Si algo caracteriza
a las ciudades de la Antigüedad, y no digamos a las de la Edad Media, eran esos
edificios impresionantes, bellísimos, mucho más grandes que los demás. Basta
ver las reconstrucciones de cualquier ciudad como Alejandría, Antioquía o Tarragona
para darse cuenta de ello. El entorno urbano contaba con hitos.
Una de las
características de la arquitectura que va de los años 50 a los 90 ha sido una
arquitectura urbana generalmente anodina, carente de cualquier interés y sin
hitos, sin grandes proyectos. Lo único que ha destacado de ese mar uniforme han
sido los rascacielos. Y sí, allí se ha dado la gran arquitectura, la “arquitectura
mimada”. Pero salvo esa excepción, salvo lo que encontramos en los concursos de
arquitectura, la arquitectura usual de esos años fue aburrida y prescindible a nivel
de configurar un entorno urbano bello.
A partir de
los 90, la cosa comienza a mejorar claramente. Eso se ve en cualquier ciudad
española, los barrios de los años 90 son mucho mejores a nivel estético. Pero
la misma fea tendencia era observable antes en Alemania, Francia o Reino Unido.
Nuestra época
requiere de grandes proyectos urbanísticos. Una ciudad no puede seguir siendo
una mera acumulación de edificios sin más. Los proyectos que, a veces, he
sugerido pueden parecer una locura. Pero son un esfuerzo por romper esa
tendencia a un utilitarismo aburrido.
El Castillo
de Frontenac que mencionaba ayer es un ejemplo de soberbia arquitectura que
cambia toda la forma de ver una ciudad. la ciudad pasa a tener una referencia,
un centro, una geometría que no es mera adición.
La creación
de formidables arquitecturas institucionales no va contra el igualitarismo. Son
construcciones para el Pueblo. Eso lo entendieron (y lo entendieron muy bien)

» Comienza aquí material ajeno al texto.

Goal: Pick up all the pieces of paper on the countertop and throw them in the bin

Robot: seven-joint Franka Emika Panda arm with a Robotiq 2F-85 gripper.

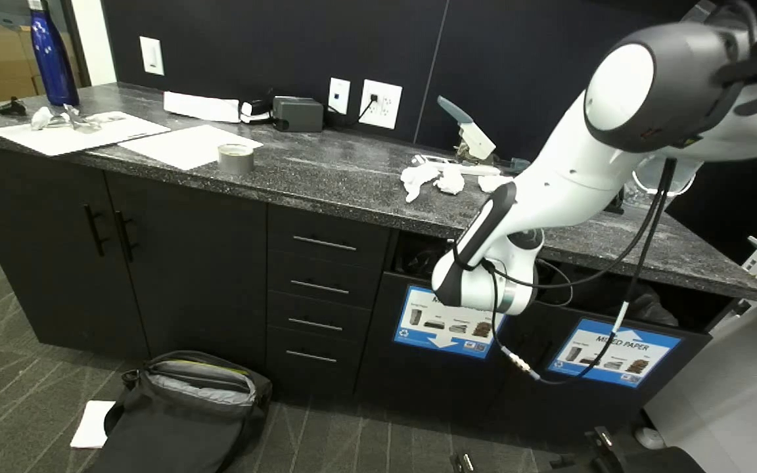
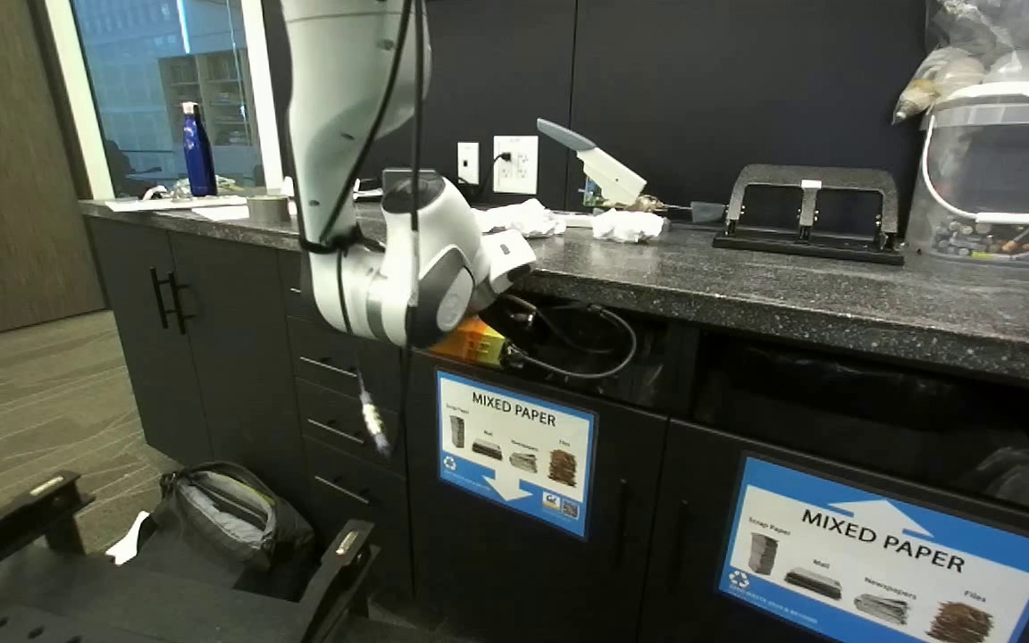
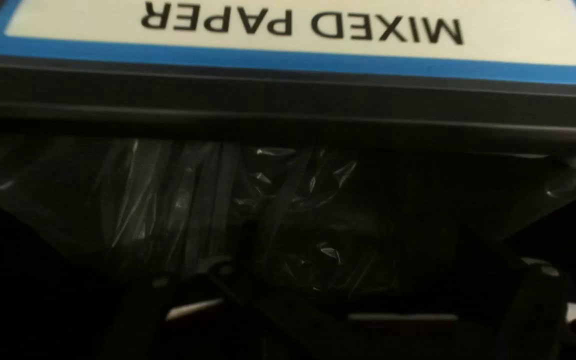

algunos arquitectos teóricos de la Unión Soviética. Y eso que se llevó a cabo
solo una mínima parte de lo que algunas mentes pensaron. El régimen soviético
fue espantoso, pero pudo haber tenido una gran arquitectura que podría haber
generado toda una estética propia del comunismo. Los gobernantes no estuvieron
a la altura de algunos de esos arquitectos visionarios. Y el gótico
soviético erigió las llamadas Siete Hermanas y algunas otras cosas
más. Formidables edificios de todo un mundo estético que podría haber ido mucho
más allá.
Lo que ocurre
con la arquitectura, esa tendencia a lo anodino, también ocurre con la
democracia actual. Hay que embellecer a las instituciones constitucionales. Yo he
expuesto mi propuesta. Pero puede haber otras.
Mi propuesta
vale para la Iglesia, véase Neovaticano, o para la sociedad civil, véase
La decadencia de las columnas jónicas. Lo cierto es que hay que intentar
huir de lo meramente funcional, para levantar creaciones estéticas. Eso, insisto,
vale también para la Iglesia; no está todo ya inventado, no está todo dicho. Pero
es cierto que cuando entras en lo concreto, entras en lo opinable. Y cuando tu
propuesta es más “grande” se puede considerar más como una locura. Algo como el
edificio del Parlamento Británico solo era posible con la mentalidad del siglo
XIX. En los años 60, se hubiera creado un moderno complejo de oficinas.
Gran parte del éxito de Napoleón en las siguientes generaciones fue que comprendió que había que crear una estética. Conquistó tierras en su presente, pero el porvenir lo conquistó con su estética neoimperial.